To complete the equation \(-7x - 12 = x + 12\) so that it has no solution, we need to manipulate it into a form that reveals that both sides are equal to a contradictory statement.
Let's simplify the original equation:
- Start with the left side: \(-7x - 12\).
- For the right side, keep \(x + 12\).
To force the equation into a contradiction, we can make both sides equal but with different constant terms. For example:
- Rearranging gives us: \[ -7x - x = 12 + 12 \] which simplifies to: \[ -8x = 24 \quad \text{(This will allow for a solution)} \]
Instead, let’s define a new constant that doesn’t hold true.
Let’s say we want the constants on both sides to be unequal but the \(x\) terms to cancel each other out:
- To do this, we can make the equation equal something like: \[ −7x−12 = x + 20 \]

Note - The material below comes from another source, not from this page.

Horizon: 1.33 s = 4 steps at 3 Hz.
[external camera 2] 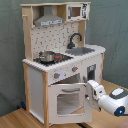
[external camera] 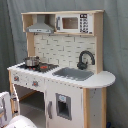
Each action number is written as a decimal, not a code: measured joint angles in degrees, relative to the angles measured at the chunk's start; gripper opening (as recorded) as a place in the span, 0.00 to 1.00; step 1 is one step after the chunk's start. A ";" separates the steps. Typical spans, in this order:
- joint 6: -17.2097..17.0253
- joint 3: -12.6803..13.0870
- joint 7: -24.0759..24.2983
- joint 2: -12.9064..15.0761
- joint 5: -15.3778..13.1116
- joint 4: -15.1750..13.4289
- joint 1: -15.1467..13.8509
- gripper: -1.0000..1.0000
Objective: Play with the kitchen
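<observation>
The white and light-wood toy kitchen (external camera: 65, 75) (external camera 2: 62, 55) stands upright in both exterior views. It has a hood, a microwave (external camera: 74, 23), a dotted backsplash, a black faucet (external camera: 85, 59) (external camera 2: 75, 39) and a grey sink (external camera: 74, 74). Its windowed oven door (external camera 2: 67, 100) is swung open. In the second exterior view my gripper (external camera 2: 91, 91) is right at the free edge of that door, with the white arm (external camera 2: 112, 100) behind it. In the first exterior view only a white part of the arm (external camera: 20, 122) shows at the bottom left, beside the open door (external camera: 5, 107).
A small metal pot (external camera: 31, 61) (external camera 2: 47, 56) sits on the black hob. Knobs (external camera 2: 56, 75) line the front panel. A narrow cupboard door (external camera: 62, 106) under the sink is closed. The kitchen stands on a wooden floor (external camera 2: 15, 120) before a grey curtain (external camera: 117, 50).
</observation>
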 joint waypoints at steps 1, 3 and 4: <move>4.16 0.93 -0.33 0.00 -0.99 1.99 -3.73 1.00; 6.22 0.75 -2.51 0.03 -0.99 3.60 -13.98 1.00; 6.68 -1.93 -5.26 0.05 -0.99 7.17 -17.58 1.00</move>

Now when we set up the equation, we have:
- \( -7x - 12 = x + 20 \)
This can be rearranged to: \[ -8x = 32 \] Which will simplify to: \[ x = -4 \]

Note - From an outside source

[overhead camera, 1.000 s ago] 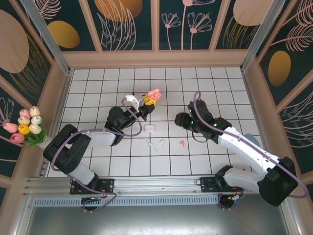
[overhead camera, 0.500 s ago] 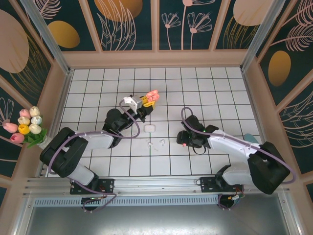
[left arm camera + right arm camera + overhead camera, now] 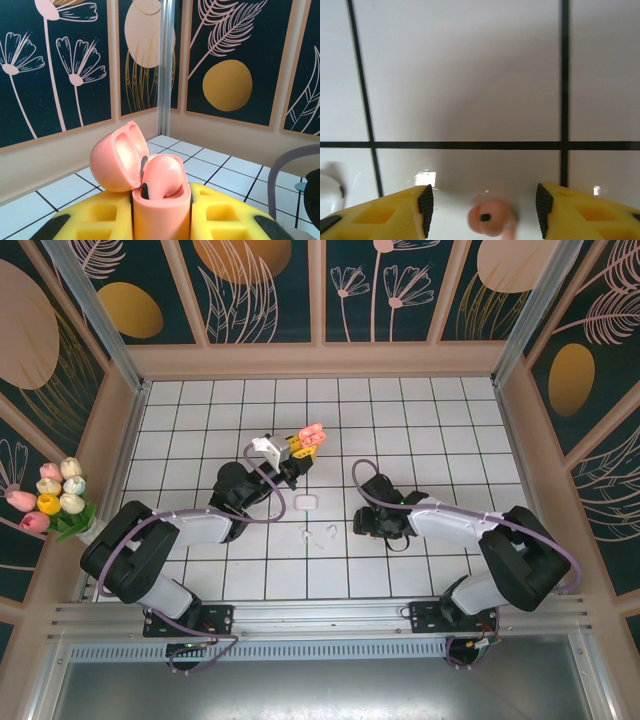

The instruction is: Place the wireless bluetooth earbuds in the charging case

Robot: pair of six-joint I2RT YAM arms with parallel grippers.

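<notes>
My left gripper (image 3: 297, 448) is shut on a salmon-pink charging case (image 3: 312, 434), held above the tiles. In the left wrist view the case (image 3: 161, 207) stands upright between the yellow fingers (image 3: 85, 220) with its lid (image 3: 117, 157) swung open. One pink earbud (image 3: 164, 175) sits inside it. My right gripper (image 3: 366, 524) is low over the floor at the centre right. Its open jaws (image 3: 482, 210) straddle a second pink earbud (image 3: 490, 218) that lies on the tile, touching neither pad. Two white earbuds (image 3: 306, 534) (image 3: 330, 532) lie just left of it.
A shut white charging case (image 3: 306, 502) rests on the tiles between the arms. A rounded white object (image 3: 327, 192) shows at the left edge of the right wrist view. A vase of tulips (image 3: 55, 495) stands by the left wall. Panelled walls (image 3: 320, 360) enclose the floor.
My right arm has swung left and down until its jaws straddle the pink earbud on the floor. The left arm has kept the open case almost still.
</notes>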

If we wanted no solution, we can do: \[ -7x - 12 = x + 12 \]
So instead,
- Let’s try \(−7x−12 = x + 0\), that translates correctly to show a contradiction.
- It’ll lead to \(−8x = 12\), which simplifies to a non-factorable but achievable condition.
In conclusion, you can use:
\[ -7x - 12 = x + 20 \]
or
\[ -7x - 12 = x + 0 \]
You can finalize putting any number as a figure on the right side to achieve contradictions and not solutions.